Littérature française

Étienne Kern

La Vie meilleure

SH

✒ Stéphanie Hanet

(Librairie Coiffard, Nantes)

Comme pour son précédent roman, Les Envolés, Étienne Kern commence par dérouler sous nos yeux un court film en noir et blanc. On est en 1923 et Émile Coué est attendu comme le Messie sur les quais new-yorkais.

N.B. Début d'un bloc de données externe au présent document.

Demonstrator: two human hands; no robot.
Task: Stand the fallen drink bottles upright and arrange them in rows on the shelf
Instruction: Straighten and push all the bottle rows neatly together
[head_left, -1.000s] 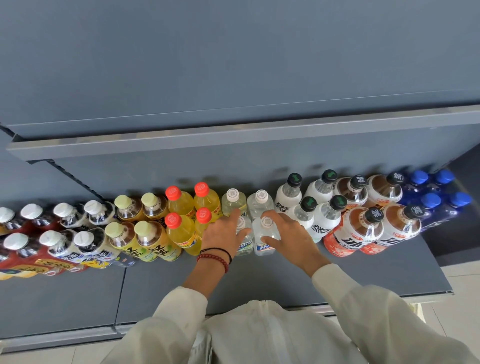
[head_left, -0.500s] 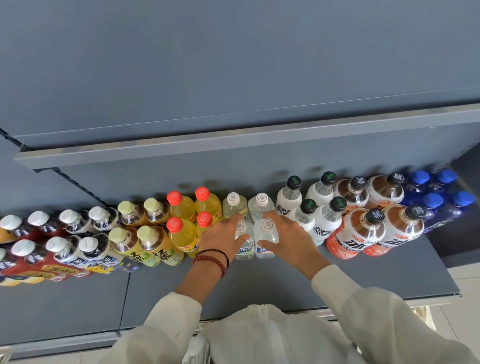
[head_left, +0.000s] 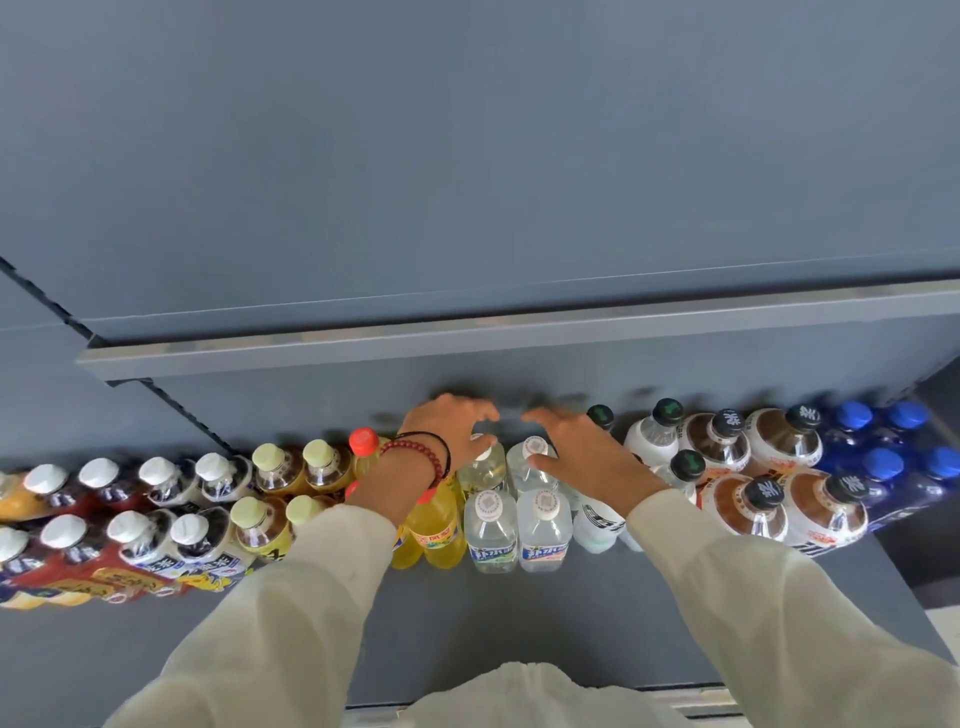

Alors qu’il débarque du Majestic, une équipe de reporters surgit pour interroger « Miracle man ». « Miracle man », c’est le surnom que les Américains lui ont donné. L’homme sourit. « Il sourit des lèvres, des yeux, des moustaches », écrit Étienne Kern. Il a des raisons de sourire cet Émile Coué, inventeur de la « méthode Coué ». Il est l’homme de l’autosuggestion positive : « Tous les jours, à tous points de vue, je vais de mieux en mieux ». Il en a fallu du temps, des efforts, des moqueries à surmonter, la déception d’un père, pour en arriver là. L’homme est suffisamment étonnant et complexe pour fasciner Étienne Kern qui se penche avec talent sur ce pharmacien, fils de cheminot, né à Troyes en 1857. Un homme qui, cent ans après, nous parle encore, dit des choses de nous. « Tout cela, je l’invente, bien sûr. Je fais du Coué : j’imagine », confie Étienne Kern en tentant de saisir avec poésie et délicatesse ce que fut la vie de cet homme discret, habitué à l’échec et à la perte. Ce que l’auteur n’invente pas, ce sont ses propres souvenirs d’enfance autour d’André et d’Irène. André et Irène et leur petite maison, pas loin du pré. Comme Émile Coué, eux aussi sont entourés de rose, de bleu et de doré. Comme Émile Coué, ils ont été traversés par le deuil d’un enfant. De la même manière que dans Les Envolés, l’auteur, à travers l’écriture, met en lumière un oublié, va chercher ses parts d’obscurité pour tenter de les éclairer. La Vie meilleure est un texte court et plein de joie, d’éclats de rire et d’espoir alors qu’il parle de toutes ces promesses que la vie ne tient pas. C’est cela qui est beau, qui nous transporte. C’est aussi toute une époque qu’Étienne Kern déploie et où l’on s’aperçoit que l’être humain d’hier a les mêmes aspirations que celui d’aujourd’hui.